Uruguay no escapa a los factores sistémicos, globales y regionales. La derecha que expresa Cabildo Abierto integra, con sus particularidades locales, la familia de los “neopatriotas” y, también, hunde sus raíces en la historia uruguaya, retomando ideas, discursos y prácticas políticas. En este ciclo electoral el sector liderado por Manini Ríos no se integró a las alas conservadoras de los partidos fundacionales, lo que desde una perspectiva institucionalista podría explicarse desde las reglas electorales instauradas en la reforma de 1996.

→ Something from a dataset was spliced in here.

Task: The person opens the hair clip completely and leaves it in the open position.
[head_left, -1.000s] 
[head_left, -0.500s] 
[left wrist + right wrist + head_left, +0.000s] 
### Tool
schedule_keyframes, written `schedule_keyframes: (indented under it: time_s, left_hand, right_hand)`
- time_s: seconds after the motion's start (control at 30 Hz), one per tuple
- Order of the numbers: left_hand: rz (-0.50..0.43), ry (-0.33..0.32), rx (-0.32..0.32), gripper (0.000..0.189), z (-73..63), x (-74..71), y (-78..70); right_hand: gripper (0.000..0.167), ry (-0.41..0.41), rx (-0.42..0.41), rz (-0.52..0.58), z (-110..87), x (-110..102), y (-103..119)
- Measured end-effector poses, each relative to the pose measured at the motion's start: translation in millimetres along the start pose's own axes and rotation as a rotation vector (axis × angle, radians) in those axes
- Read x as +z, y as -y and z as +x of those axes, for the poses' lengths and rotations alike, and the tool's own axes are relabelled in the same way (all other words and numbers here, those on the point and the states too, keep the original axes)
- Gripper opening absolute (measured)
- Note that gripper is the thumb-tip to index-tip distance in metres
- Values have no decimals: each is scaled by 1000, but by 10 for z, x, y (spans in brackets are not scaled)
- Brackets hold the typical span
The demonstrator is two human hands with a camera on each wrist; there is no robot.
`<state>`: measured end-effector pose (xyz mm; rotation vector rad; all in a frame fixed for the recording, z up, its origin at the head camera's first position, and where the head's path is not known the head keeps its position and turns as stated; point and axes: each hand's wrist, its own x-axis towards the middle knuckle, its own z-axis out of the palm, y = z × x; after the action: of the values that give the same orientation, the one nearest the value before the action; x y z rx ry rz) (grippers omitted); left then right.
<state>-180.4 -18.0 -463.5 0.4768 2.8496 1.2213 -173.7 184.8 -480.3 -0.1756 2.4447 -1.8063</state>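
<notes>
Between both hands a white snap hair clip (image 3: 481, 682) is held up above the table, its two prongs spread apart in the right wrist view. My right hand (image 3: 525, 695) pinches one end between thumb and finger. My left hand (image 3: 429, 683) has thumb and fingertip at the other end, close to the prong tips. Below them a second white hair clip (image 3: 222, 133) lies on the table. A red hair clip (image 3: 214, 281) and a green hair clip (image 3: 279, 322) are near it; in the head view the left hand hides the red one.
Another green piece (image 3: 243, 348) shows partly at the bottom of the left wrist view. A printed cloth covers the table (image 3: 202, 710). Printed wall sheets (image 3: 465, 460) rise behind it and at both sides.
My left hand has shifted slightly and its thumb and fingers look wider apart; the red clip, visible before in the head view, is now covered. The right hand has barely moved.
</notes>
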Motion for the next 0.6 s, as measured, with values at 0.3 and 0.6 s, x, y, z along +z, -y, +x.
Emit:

El sistema político uruguayo tiene a los partidos como actores centrales y eso ha sido clave para la disputa política. Las preguntas entonces son dos: ¿La partidocracia uruguaya logrará a través de sus partidos fundacionales canalizar a esta nueva derecha? ¿Cuáles son los costos y las oportunidades para los integrantes de una coalición con esta derecha neopatriota? Las respuestas no son fáciles ni obvias, por eso, responderlas de forma tajante es imposible. Sólo puedo pensar que si los partidos fundacionales son lo suficientemente fuertes como para incorporar a estas derechas en sus filas, la partidocracia uruguaya habrá mostrado, otra vez, sus señas de buena salud, y habrá triunfado. Si esto no ocurre y las dinámicas políticas deslegitiman, por diferentes factores, a los partidos fundacionales y a la izquierda, el escenario para la política uruguaya puede ser crítico. La izquierda también tiene el desafío de analizar, comprender y forjar respuestas efectivas para lidiar con este escenario. Por ahora son sólo preguntas. El mundo y la región golpean nuestra puerta. Mirar más allá de Uruguay es imprescindible para interpretar el momento histórico. Tal vez las dinámicas globales y regionales puedan afectar más de lo que esperamos a nuestra partidocracia y a la calidad de nuestra democracia.
- Polanyi, K (1944). La gran transformación (1989, edición en español). Madrid: La Piqueta.
- Existen varios análisis sobre este tema. En términos generales puede decirse que los gobiernos que impulsan formatos iliberales mantienen procesos electorales, pero restringen libertades, derechos o afectan la separación de poderes.